▶ _The data_
====

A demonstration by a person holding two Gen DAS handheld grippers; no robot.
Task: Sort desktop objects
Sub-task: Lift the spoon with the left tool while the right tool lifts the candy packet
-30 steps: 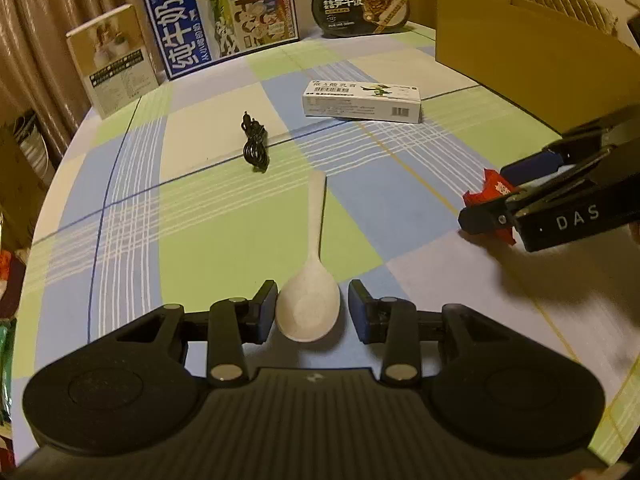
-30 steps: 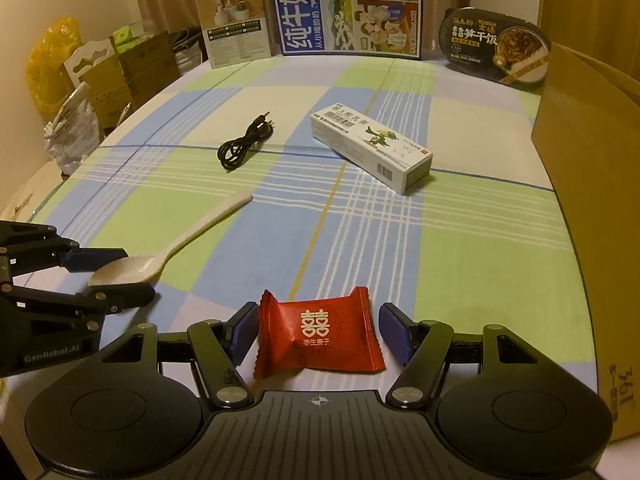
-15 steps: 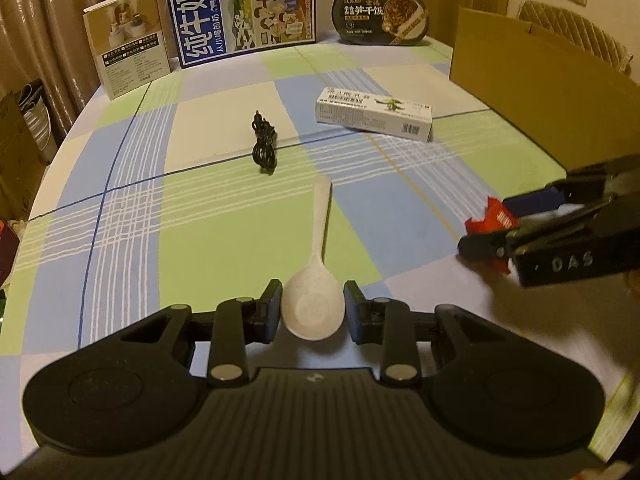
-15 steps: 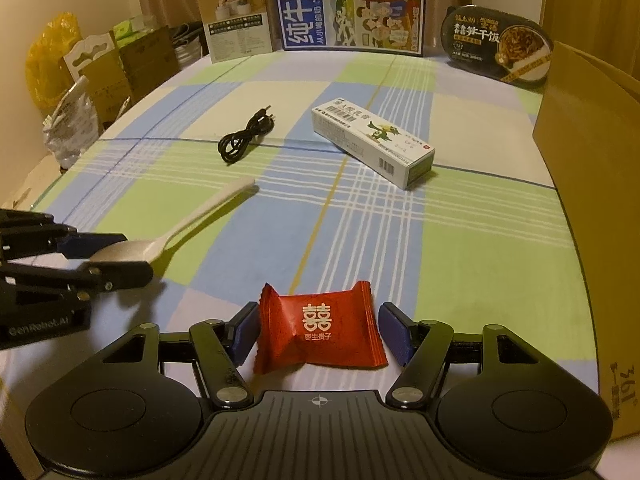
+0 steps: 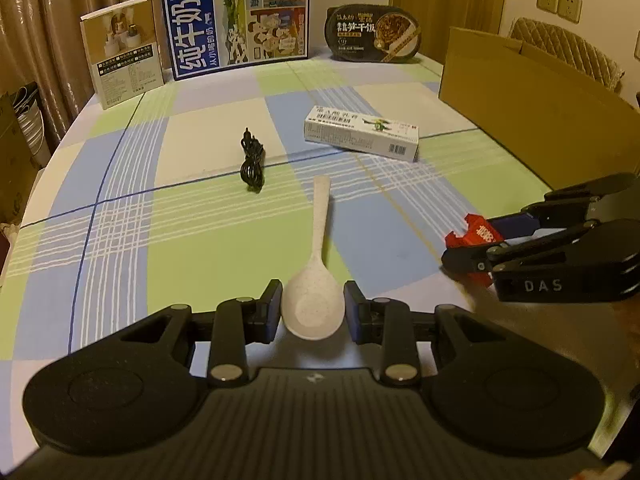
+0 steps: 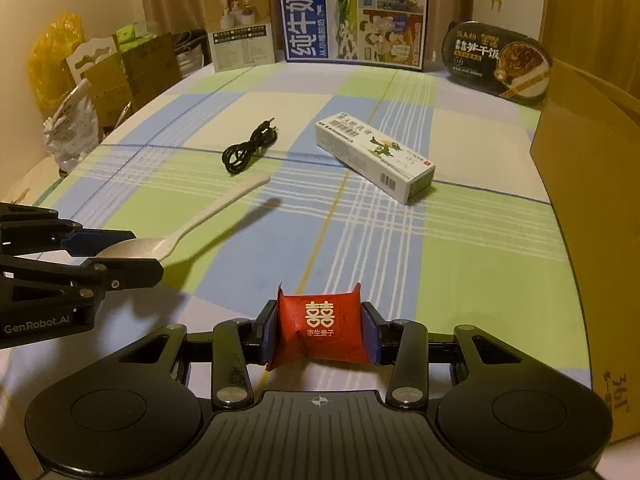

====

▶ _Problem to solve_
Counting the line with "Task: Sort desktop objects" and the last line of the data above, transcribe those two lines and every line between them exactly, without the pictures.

▶ _Response_
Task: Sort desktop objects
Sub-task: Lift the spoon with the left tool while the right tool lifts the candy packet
-30 steps: 
-30 steps: 
-15 steps: 
-15 steps: 
+0 steps: 
+0 steps: 

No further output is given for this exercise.